Adequate investment in new antibiotic discovery will help in the future. But there is a lot we can do right now to control AMR. Most Nigerians lack access to safe water or sanitation. As reported in a previous Nigeria Health Watch posting, as many as 48 million Nigerians use open defecation[VI1] some or all the time. This places us at risk of faeco-orally-transmitted infections, including typhoid, diarrhea, and cholera, all which impact millions of Nigerians. The risk of contracting these infections exacerbated by flooding, becoming more frequent due to climate change.
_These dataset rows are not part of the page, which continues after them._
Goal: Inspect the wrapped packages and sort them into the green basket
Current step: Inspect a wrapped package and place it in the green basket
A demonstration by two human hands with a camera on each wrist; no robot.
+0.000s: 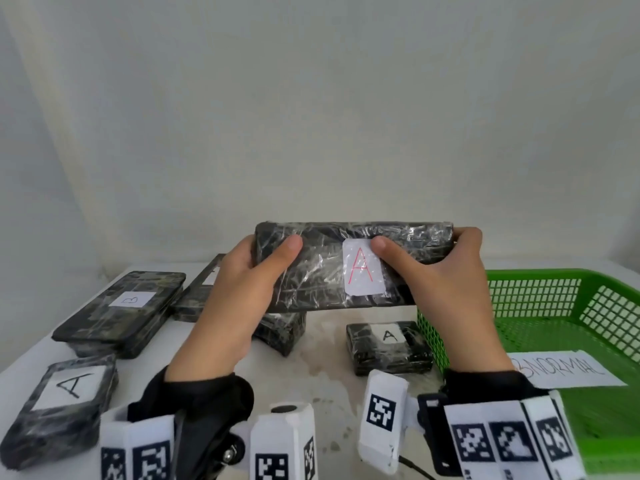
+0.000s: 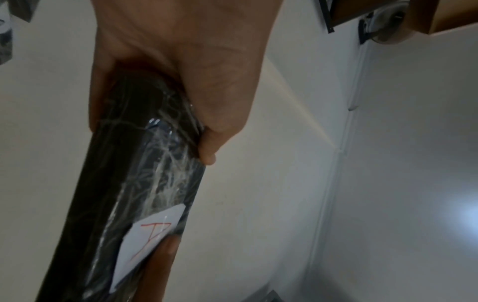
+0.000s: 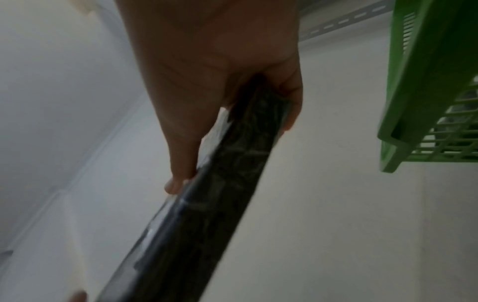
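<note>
Overhead, both hands, the left hand (image 1: 242, 289) and right hand (image 1: 446, 289), grip the ends of a long black film-wrapped package (image 1: 332, 268) above the bench's middle, its red "A" label turned up for inspection, beside the green plastic basket (image 1: 588, 296).

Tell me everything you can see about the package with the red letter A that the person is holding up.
The held package is a long, flat, dark block wrapped in shiny, wrinkled clear film. A white paper label with a red hand-drawn A sits under the film, right of its middle. It is lifted above the table, lengthwise and roughly level, label toward the camera. The left hand grips its left end, the right hand its right end, whose thumb overlaps the label's corner.
</note>
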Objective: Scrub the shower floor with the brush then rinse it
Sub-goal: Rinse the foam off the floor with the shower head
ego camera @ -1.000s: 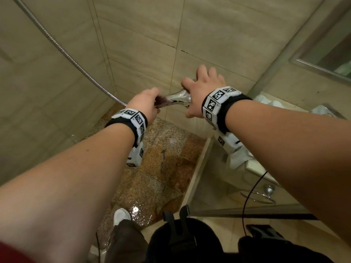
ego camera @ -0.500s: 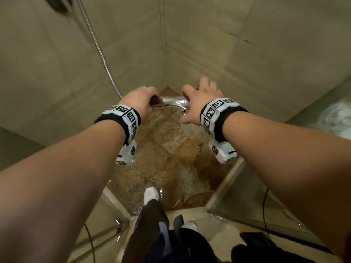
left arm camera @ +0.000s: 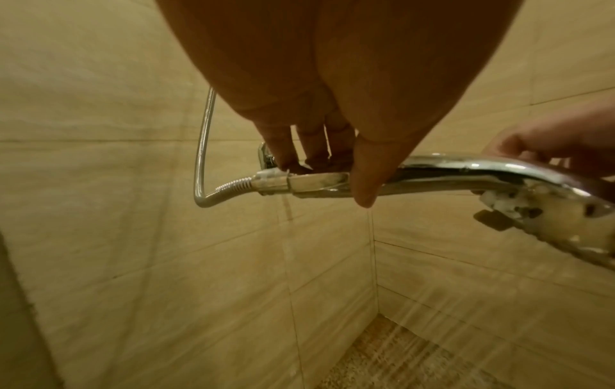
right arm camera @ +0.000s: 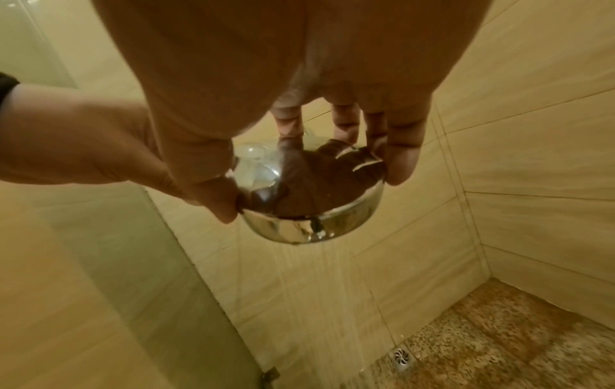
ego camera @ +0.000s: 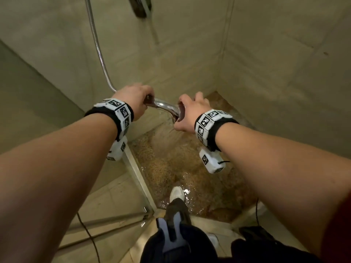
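Note:
A chrome hand shower [ego camera: 166,106] is held level over the brown speckled shower floor [ego camera: 171,164]. My left hand [ego camera: 135,100] grips its handle [left arm camera: 319,184] close to where the metal hose [ego camera: 97,48] joins. My right hand [ego camera: 191,112] curls over the round spray head [right arm camera: 309,202], thumb and fingers on its rim. Water streams down from the head onto the wet floor [right arm camera: 499,339]. No brush is in view.
Beige tiled walls [ego camera: 266,63] close the stall on two sides. A glass panel with a metal sill [ego camera: 138,175] runs along the left. A round drain [right arm camera: 402,358] sits near the wall. My white shoe [ego camera: 176,193] stands on the wet floor. A wall fitting [ego camera: 140,6] hangs above.
The view has swung left, bringing the stall's corner and the wall fitting into sight. Both hands kept hold of the hand shower, which now slopes down toward the right.

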Tool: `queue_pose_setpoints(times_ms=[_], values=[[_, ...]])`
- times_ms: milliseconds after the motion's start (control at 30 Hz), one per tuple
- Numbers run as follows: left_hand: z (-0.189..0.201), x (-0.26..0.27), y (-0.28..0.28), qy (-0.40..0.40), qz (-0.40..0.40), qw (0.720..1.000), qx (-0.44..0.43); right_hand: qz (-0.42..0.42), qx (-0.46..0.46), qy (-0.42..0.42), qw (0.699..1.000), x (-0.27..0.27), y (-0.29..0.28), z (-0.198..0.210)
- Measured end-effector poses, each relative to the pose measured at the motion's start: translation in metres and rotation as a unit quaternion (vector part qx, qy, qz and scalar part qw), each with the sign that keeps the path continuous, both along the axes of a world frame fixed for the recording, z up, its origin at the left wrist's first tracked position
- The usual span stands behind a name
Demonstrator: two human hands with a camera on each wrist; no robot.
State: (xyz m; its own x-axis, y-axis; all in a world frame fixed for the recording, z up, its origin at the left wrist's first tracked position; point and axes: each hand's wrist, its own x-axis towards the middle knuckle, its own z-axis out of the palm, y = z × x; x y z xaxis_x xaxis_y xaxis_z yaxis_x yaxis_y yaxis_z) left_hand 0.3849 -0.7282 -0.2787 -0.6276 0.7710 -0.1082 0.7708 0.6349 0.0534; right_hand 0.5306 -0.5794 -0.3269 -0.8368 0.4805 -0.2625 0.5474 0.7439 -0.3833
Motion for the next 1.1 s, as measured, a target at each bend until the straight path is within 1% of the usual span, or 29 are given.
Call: queue_pose_setpoints(times_ms=[233, 400, 633, 800, 933, 1100], values=[[0.027, -0.019, 0.017, 0.039, -0.021, 0.999, 0.022, 0.002, -0.009, 0.042, 0.999, -0.02, 0.019, 0.014], [0.021, -0.04, 0.048, 0.038, -0.04, 0.998, 0.03, -0.007, 0.003, 0.043, 0.999, -0.037, 0.048, 0.01], [-0.004, -0.089, 0.134, -0.004, -0.062, 0.996, 0.069, -0.032, 0.079, 0.04, 0.996, -0.073, 0.132, 0.013], [-0.013, -0.122, 0.201, -0.025, -0.092, 0.991, 0.096, -0.048, 0.135, 0.012, 0.99, -0.098, 0.195, 0.026], [-0.014, -0.141, 0.247, -0.053, -0.115, 0.985, 0.12, -0.052, 0.171, 0.0, 0.984, -0.111, 0.241, 0.043], [-0.008, -0.148, 0.293, -0.069, -0.135, 0.977, 0.15, -0.051, 0.219, -0.012, 0.974, -0.111, 0.282, 0.072]])
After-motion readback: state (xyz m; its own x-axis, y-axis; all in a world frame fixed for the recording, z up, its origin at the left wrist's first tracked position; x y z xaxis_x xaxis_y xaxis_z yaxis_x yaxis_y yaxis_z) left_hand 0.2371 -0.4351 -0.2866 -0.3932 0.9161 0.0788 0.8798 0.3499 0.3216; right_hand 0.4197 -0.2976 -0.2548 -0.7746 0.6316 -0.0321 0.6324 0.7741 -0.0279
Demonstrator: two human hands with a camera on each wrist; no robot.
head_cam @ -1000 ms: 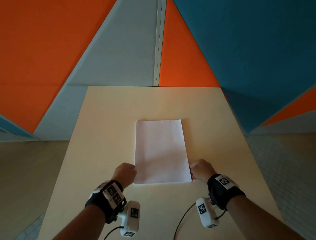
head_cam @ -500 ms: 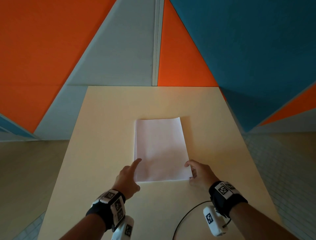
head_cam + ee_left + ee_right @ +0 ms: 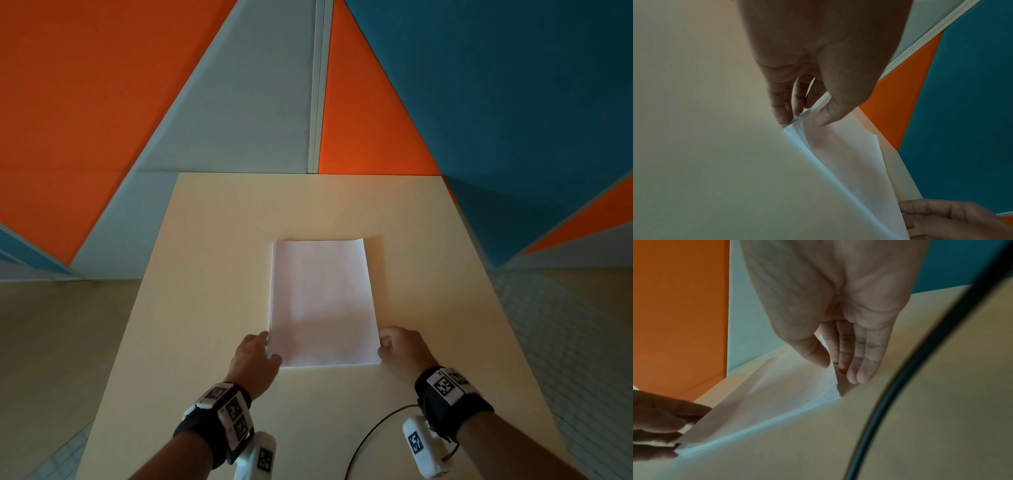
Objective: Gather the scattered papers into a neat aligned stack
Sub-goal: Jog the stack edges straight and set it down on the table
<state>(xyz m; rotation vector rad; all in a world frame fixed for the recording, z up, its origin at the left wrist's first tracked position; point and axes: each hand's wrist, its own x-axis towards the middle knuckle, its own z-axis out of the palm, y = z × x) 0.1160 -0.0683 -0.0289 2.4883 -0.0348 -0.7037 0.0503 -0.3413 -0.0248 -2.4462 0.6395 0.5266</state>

Open defecation also enables antimicrobial-resistant bacteria to spread from person to person.
Improving WASH to tackle AMR
According to the Lancet series on AMR, implementation of Water, Sanitation, and Hygiene (WASH) interventions could prevent a quarter of a million deaths each year, caused by antibiotic-resistant infections, in addition to protecting people from faeco-orally transmitted diseases. Proper infection prevention and control interventions in health care facilities has the potential to save another 337,000 lives. Ensuring universal access to high-priority vaccines for babies and children has the potential to prevent another 181,500 deaths from antimicrobial-resistant infections.
Nigeria recently adopted vaccines for pediatric pneumonia and rotavirus diarrhea. These vaccines help prevent some antimicrobial-resistant infections, reduce the spread of the infections and the use of antibiotics, which fuels resistance. These vaccines, along with others, need to be more extensively distributed to protect vulnerable children. There are now oral cholera vaccines, but global shortages have limited their use during the current cholera outbreak in Nigeria, one of many reasons why we need to step up and make our own vaccines. There is extensive data that shows that typhoid is highly endemic in Nigeria. Typhoid conjugate vaccines have been rolled out in countries including Liberia, Malawi, and Zimbabwe, which have a lower burden and/ or less evidence of their need than Nigeria. Nigeria needs these vaccines to reduce the health burden and death toll and to control antibiotic-resistant infections.
Later this year, Nigeria's leaders will join others at the United Nations General Assembly (UNGA) to discuss what should be done about AMR. To effectively address a complex issue like AMR on a global scale, aside from finance and getting politicians on board, we need global targets to hold countries accountable. In the Lancet series, my colleagues and I propose that a United Nations resolution on AMR contains goals to reduce deaths from drug resistance by 10%. This can be done, in part, by reducing inappropriate use of antimicrobials for human health by 20% and reducing inappropriate use in animals by 30%. We call these the 10-20-30 by 2030 goal. It is ambitious but achievable and essential for preserving our ability to treat infections, an essential component of health care in Nigeria and around the world.
Iruka N. Okeke is a pharmaceutical microbiologist and is currently a professor at the College of Medicine, University of Ibadan, Nigeria.